*What the task asks*.
Repeat the listing verbatim. Drop any pictures.

*Stored data*.

═══

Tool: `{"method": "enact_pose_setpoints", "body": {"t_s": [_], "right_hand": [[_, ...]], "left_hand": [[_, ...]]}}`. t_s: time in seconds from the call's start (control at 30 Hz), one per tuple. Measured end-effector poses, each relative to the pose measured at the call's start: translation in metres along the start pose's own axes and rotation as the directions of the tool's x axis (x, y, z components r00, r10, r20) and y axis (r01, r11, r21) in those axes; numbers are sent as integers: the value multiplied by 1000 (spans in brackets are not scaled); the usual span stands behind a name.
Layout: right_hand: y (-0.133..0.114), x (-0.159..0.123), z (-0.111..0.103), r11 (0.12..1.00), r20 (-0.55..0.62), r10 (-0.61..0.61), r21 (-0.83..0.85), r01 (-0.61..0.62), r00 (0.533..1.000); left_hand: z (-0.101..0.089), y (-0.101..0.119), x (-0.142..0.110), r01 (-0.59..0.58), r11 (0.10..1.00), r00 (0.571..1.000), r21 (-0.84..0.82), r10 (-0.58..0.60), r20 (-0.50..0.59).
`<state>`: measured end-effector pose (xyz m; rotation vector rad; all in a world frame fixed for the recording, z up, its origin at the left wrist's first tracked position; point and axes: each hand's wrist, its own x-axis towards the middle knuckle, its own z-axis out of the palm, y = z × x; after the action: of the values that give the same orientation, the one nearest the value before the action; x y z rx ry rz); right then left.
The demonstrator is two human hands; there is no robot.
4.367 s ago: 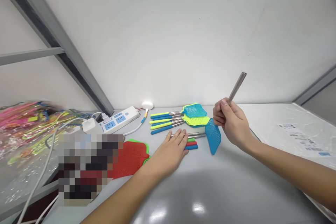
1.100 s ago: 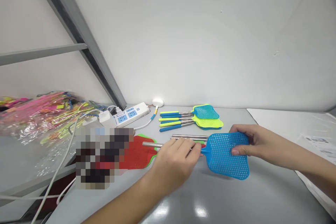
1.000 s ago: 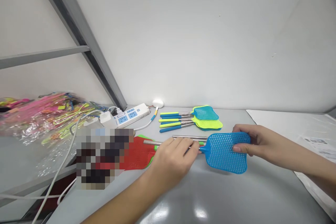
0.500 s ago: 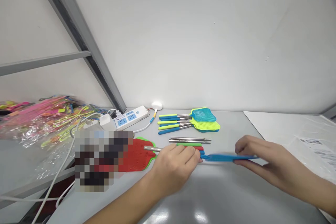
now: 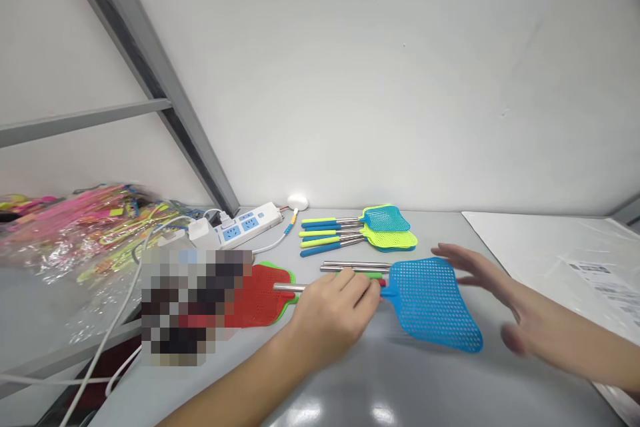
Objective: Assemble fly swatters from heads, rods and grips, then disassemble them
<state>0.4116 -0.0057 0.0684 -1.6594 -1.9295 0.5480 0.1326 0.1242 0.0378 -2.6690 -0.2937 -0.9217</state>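
My left hand (image 5: pixel 337 307) is closed around a metal rod (image 5: pixel 287 287) at the middle of the table. From the right side of that fist sticks out the blue mesh head of a fly swatter (image 5: pixel 433 303), its broad face turned up toward me. The join between rod and head is hidden by my fingers. My right hand (image 5: pixel 493 293) is open just right of the blue head, fingers spread and slightly blurred, with nothing in it. Beyond my left hand lie loose metal rods (image 5: pixel 355 266) with green and red handles (image 5: pixel 374 275), partly covered.
Finished-looking fly swatters (image 5: pixel 385 237) in blue and yellow-green lie stacked at the back. Red and green swatter heads (image 5: pixel 263 297) sit on the left by a pixelated patch. A power strip (image 5: pixel 250 225), cables, bagged colourful items (image 5: pixel 90 227) and a white plastic sheet (image 5: pixel 550 247) flank them.
The blue swatter head has turned from edge-on to face-up. My right hand has let go of it and opened, moving slightly right. My left hand keeps its hold.
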Motion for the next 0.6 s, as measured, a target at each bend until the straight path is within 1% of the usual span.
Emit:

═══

*Answer to this problem*.
Tool: `{"method": "enact_pose_setpoints", "body": {"t_s": [_], "right_hand": [[_, ...]], "left_hand": [[_, ...]]}}`. t_s: time in seconds from the call's start (control at 30 Hz), one per tuple. Measured end-effector poses, each relative to the pose measured at the call's start: translation in metres along the start pose's own axes and rotation as the directions of the tool's x axis (x, y, z components r00, r10, r20) and y axis (r01, r11, r21) in those axes; numbers are sent as integers: the value multiplied by 1000 (spans in brackets are not scaled); the usual span stands behind a name.
Layout: right_hand: y (-0.133..0.114), x (-0.159..0.123), z (-0.111..0.103), r11 (0.12..1.00), r20 (-0.55..0.62), r10 (-0.61..0.61), r21 (-0.83..0.85), r01 (-0.61..0.62), r00 (0.533..1.000); left_hand: z (-0.101..0.089), y (-0.101..0.119), x (-0.142..0.110), r01 (-0.59..0.58), r11 (0.10..1.00), r00 (0.571..1.000), r21 (-0.84..0.82), r10 (-0.58..0.60), r20 (-0.50..0.59).
`<state>`: measured end-effector pose (xyz m; rotation vector rad; all in a world frame fixed for the recording, z up, its origin at the left wrist's first tracked position; point and axes: each hand's wrist, its own x-axis towards the middle knuckle, its own z-axis out of the palm, y = z × x; after the action: of the values that give the same orientation, the one nearest the value before the action; x y z rx ry rz); right then left.
The demonstrator is two human hands; there is no robot.
4.367 s ago: 
1.100 s ago: 
1.000 s ago: 
0.500 s ago: 
now: 
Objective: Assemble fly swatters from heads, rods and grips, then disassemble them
<state>0.4116 -0.0057 0.0684 -1.6594 -1.9295 0.5480 0.1326 0.1242 0.0378 -2.6690 -0.2937 -0.9217</state>
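My left hand (image 5: pixel 337 307) is closed around a metal rod (image 5: pixel 287 287) at the middle of the table. From the right side of that fist sticks out the blue mesh head of a fly swatter (image 5: pixel 433 303), its broad face turned up toward me. The join between rod and head is hidden by my fingers. My right hand (image 5: pixel 493 293) is open just right of the blue head, fingers spread and slightly blurred, with nothing in it. Beyond my left hand lie loose metal rods (image 5: pixel 355 266) with green and red handles (image 5: pixel 374 275), partly covered.
Finished-looking fly swatters (image 5: pixel 385 237) in blue and yellow-green lie stacked at the back. Red and green swatter heads (image 5: pixel 263 297) sit on the left by a pixelated patch. A power strip (image 5: pixel 250 225), cables, bagged colourful items (image 5: pixel 90 227) and a white plastic sheet (image 5: pixel 550 247) flank them.
The blue swatter head has turned from edge-on to face-up. My right hand has let go of it and opened, moving slightly right. My left hand keeps its hold.
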Motion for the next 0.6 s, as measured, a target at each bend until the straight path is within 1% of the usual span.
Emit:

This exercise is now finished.